Contratti pirata. Non solo salario minimo: bisogna riformare anche la contrattazione
Associazione Comma2 – Lavoro è Dignità
Nel discorso in Senato dello scorso 26 ottobre, il Presidente del Consiglio ha (definitivamente?) liquidato il tema del salario minimo legale, derubricandolo nientemeno che a “specchietto per le allodole”; e spiegato che il contrasto alla povertà salariale deve invece passare (anche) dall’estensione della contrattazione collettiva, senza peraltro determinare criteri o limiti oggettivi sulla base dei quali ciò dovrebbe avvenire.
In linea con tale proposito, il 30 novembre la Camera dei Deputati ha approvato la mozione di maggioranza che dice no all’introduzione del salario minimo.
In particolare, il testo approvato dovrebbe impegnare il Governo a “raggiungere l'obiettivo della tutela dei diritti dei lavoratori attraverso una serie di iniziative, a partire dall'attivazione di percorsi interlocutori tra le parti non coinvolte nella contrattazione collettiva, per monitorare e comprendere motivi e cause della non applicazione”.

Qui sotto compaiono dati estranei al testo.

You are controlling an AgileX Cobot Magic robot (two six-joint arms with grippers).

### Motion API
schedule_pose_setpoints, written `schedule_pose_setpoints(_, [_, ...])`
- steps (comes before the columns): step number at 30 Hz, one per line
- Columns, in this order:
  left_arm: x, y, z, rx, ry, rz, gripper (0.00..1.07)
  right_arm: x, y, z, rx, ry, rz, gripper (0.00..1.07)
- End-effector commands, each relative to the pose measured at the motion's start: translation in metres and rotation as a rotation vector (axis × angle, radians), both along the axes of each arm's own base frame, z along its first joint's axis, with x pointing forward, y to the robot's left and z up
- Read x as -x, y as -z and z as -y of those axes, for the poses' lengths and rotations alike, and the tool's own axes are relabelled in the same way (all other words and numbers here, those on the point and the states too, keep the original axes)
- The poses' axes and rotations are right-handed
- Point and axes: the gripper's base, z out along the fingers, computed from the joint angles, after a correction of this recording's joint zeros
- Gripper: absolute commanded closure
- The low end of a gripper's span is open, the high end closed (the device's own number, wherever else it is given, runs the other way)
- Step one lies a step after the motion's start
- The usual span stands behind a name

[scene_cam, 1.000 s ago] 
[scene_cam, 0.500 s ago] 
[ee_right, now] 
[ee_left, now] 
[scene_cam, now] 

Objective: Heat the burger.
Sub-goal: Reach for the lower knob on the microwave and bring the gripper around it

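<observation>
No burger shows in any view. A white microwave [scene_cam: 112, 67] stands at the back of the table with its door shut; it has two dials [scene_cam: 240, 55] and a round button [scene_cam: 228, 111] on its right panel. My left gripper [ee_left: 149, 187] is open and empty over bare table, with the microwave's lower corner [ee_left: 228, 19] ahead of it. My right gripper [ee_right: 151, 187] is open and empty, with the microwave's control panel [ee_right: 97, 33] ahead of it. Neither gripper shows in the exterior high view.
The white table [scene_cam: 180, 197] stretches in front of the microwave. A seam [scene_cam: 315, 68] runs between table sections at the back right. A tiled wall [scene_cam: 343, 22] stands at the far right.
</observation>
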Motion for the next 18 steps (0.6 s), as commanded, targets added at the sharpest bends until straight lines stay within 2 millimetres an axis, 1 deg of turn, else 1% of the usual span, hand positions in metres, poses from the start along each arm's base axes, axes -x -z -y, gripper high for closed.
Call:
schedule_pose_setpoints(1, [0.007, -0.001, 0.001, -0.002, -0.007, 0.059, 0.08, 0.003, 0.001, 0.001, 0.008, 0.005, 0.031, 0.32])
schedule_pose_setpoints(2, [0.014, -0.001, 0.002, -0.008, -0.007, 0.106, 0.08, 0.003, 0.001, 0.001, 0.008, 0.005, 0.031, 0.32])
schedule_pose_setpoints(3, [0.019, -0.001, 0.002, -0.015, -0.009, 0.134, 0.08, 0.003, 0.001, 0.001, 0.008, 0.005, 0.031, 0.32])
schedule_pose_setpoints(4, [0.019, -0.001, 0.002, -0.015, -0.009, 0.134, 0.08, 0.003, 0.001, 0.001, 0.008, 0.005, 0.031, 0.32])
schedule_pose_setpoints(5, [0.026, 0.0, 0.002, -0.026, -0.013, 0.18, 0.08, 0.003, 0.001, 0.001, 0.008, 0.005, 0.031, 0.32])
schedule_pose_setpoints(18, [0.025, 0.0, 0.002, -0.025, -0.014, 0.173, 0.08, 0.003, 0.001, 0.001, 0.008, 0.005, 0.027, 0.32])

La prima osservazione da cui non ci si può esimere, è che dietro un’apparente infatuazione verso il pluralismo sindacale, il Governo mostra in realtà di ignorare candidamente (e più o meno colpevolmente) numeri e dati che sconfessano in partenza l’efficacia di tale ricetta.
Anzitutto perché la produzione di contratti collettivi, già oggi, è tutt’altro che esigua, come ben dimostra il 14° report periodico del CNEL, che riferisce di quasi 1000 contratti collettivi depositati, metà dei quali scaduti da anni.